Find the Sum $1\cdot2+2\cdot3+\cdots + (n-1)\cdot n$ Find the sum $$1\cdot2 + 2\cdot3 + \cdot \cdot \cdot + (n-1)\cdot n.$$
This is related to the binomial theorem.  My guess is we use the combination formula . . .
$C(n, k) = n!/k!\cdot(n-k)!$
so . . . for the first term $2 = C(2,1) = 2/1!(2-1)! = 2$
but I can't figure out the second term $3 \cdot 2 = 6$ . . . 
$C(3,2) = 3$ and $C(3,1) = 3$ I can't get it to be 6.
Right now i have something like . . .
$$ C(2,1) + C(3,2) + \cdot \cdot \cdot + C(n, n-1) $$
The 2nd term doesn't seem to equal 6.
What should I do? 
 A: This doesn't solve it using the binomial theorem, but this is one way to do it:
The general term is given by $a_n =n(n+1) = n^2 + n$.
So the sum to $n$ terms: $$ \sum_{i=1}^{n} a_i = \sum_{i=1}^{n} i^2 + \sum_{i=1}^{n} i$$
As you probably may know,
$\sum_{i=1}^{n} i^2 = \frac{n(n+1)(2n+1)}{6}$
$\sum_{i=1}^{n} i = \frac{n(n+1)}{2}$
A: HINT:
$$\begin{align*}
1\cdot2+2\cdot3+\ldots+n(n+1)&=2\binom22+2\binom32+\ldots+2\binom{n+1}2\\
&=2\left(\binom22+\binom32+\ldots+\binom{n+1}2\right)\;,
\end{align*}$$
and you can apply the Christmas stocking (or hockey stick) identity, if you know it. (If not, you might also want to look at this demonstration.)

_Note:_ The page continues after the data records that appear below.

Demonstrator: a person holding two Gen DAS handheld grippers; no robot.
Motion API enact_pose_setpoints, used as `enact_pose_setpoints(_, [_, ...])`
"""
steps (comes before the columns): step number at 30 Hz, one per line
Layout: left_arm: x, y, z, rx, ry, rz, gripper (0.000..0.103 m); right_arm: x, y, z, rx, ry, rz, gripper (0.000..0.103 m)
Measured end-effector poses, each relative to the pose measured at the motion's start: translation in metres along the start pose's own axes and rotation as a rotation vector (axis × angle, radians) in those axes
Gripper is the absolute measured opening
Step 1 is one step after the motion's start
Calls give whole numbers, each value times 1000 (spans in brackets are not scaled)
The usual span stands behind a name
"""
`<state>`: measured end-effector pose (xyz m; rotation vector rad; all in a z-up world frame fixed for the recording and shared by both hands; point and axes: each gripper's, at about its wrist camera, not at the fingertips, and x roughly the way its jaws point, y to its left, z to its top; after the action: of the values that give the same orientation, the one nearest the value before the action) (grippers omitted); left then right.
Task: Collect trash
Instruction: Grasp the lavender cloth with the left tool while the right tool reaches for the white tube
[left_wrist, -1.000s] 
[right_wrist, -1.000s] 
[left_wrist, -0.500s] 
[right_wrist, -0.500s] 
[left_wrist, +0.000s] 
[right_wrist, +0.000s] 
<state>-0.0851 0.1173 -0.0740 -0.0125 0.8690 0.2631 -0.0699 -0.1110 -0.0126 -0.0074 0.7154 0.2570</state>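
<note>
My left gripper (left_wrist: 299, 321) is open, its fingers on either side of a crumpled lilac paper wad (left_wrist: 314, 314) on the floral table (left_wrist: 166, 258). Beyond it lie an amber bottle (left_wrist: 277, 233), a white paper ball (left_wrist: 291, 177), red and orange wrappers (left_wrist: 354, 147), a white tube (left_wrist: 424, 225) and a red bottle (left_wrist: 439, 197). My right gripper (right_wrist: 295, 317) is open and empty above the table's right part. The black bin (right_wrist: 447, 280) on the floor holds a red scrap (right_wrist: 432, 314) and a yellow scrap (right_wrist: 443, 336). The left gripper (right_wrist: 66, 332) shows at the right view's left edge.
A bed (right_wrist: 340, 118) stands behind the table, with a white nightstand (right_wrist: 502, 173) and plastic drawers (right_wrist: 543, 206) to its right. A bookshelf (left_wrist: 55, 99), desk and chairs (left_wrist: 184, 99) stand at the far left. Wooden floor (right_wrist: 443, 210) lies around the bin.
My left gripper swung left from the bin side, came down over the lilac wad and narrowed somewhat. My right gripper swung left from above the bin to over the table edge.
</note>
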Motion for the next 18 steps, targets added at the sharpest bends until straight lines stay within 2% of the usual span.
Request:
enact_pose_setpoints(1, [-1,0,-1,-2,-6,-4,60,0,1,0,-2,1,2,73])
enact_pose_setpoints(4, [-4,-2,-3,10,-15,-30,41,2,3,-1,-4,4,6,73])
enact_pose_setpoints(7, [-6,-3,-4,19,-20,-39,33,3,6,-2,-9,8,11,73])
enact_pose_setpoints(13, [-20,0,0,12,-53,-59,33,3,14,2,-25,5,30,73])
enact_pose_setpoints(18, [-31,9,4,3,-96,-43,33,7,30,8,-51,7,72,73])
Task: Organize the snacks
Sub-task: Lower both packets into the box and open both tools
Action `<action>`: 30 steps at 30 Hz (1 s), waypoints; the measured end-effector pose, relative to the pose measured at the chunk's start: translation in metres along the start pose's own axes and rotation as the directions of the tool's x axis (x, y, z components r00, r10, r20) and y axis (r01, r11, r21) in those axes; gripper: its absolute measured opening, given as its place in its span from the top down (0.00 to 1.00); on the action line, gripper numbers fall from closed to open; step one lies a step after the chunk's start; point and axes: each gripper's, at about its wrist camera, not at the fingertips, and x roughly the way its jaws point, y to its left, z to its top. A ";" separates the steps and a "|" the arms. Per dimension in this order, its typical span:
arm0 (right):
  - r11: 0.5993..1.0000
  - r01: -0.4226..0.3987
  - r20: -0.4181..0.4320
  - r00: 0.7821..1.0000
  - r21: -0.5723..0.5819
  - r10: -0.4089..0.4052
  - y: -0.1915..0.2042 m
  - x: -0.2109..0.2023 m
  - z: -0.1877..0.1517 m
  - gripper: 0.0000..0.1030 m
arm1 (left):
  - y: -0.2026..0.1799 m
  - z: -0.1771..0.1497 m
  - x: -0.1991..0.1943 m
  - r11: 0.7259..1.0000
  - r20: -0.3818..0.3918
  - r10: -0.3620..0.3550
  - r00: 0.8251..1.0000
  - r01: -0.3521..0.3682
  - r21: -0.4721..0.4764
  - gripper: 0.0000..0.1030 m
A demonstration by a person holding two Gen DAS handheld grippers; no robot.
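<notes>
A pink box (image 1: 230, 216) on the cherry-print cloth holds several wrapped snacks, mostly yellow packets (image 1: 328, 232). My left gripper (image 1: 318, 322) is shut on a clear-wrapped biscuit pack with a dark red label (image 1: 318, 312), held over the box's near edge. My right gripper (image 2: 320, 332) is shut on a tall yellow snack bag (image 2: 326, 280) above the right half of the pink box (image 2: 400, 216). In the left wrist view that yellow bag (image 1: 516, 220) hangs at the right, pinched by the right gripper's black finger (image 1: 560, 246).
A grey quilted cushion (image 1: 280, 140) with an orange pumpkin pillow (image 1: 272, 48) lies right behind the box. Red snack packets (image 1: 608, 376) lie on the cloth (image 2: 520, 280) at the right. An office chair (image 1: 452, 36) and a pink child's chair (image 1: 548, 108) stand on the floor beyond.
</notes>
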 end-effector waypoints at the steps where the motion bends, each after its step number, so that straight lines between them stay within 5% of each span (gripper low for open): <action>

A: As I have been directed to teach how to fish... this is a bit clunky, but works.
Define rising factorial powers:
$$
x^{\overline{m}} = \prod_{0 \le k < m} (x + k) = x (x + 1) \ldots (x + m - 1)
$$
Prove by induction over $n$ that:
$$
\sum_{0 \le k \le n} k^{\overline{m}} = \frac{n^{\overline{m + 1}}}{m + 1}
$$
When $n = 0$, it reduces to $0 = 0$.
Assume the formula is valid for $n$, and:
$$
\begin{align*}
\sum_{0 \le k \le n + 1} k^{\overline{m}}
  &= \sum_{0 \le n} k^{\overline{m}} + (n + 1)^{\overline{m}} \\
  &= \frac{n^{\overline{m + 1}}}{m + 1} + (n + 1)^{\overline{m}} \\
  &= \frac{n \cdot (n + 1)^{\overline{m}} + (m + 1) (n + 1)^{\overline{m}}}
          {m + 1} \\
  &= \frac{(n + m + 1) \cdot (n + 1)^{\overline{m}}}{m + 1} \\
  &= \frac{(n + 1)^{\overline{m + 1}}}{m + 1}
\end{align*}
$$
By induction, it is valid for all $n$.
Defining falling factorial powers:
$$
x^{\underline{m}} = \prod_{0 \le k < m} (x - k) = x (x - 1) \ldots (x - m + 1)
$$
you get a similar formula for the sum:
$$
\sum_{0 \le k \le n} k^{\underline{m}}
$$
You can see that $x^{\overline{m}}$ (respectively $x^{\underline{m}}$) is a monic polynomial of degree $m$, so any integral power of $x$ can be expressed as a combination of appropiate factorial powers, and so sums of polynomials in $k$ can also be computed with some work.
By the way, the binomial coefficient:
$$
\binom{\alpha}{k} = \frac{\alpha^{\underline{k}}}{k!}
$$
A: Check for a relationship between $n (n + 1) (n + 2)$ and your sum by checking small cases and prove it by induction.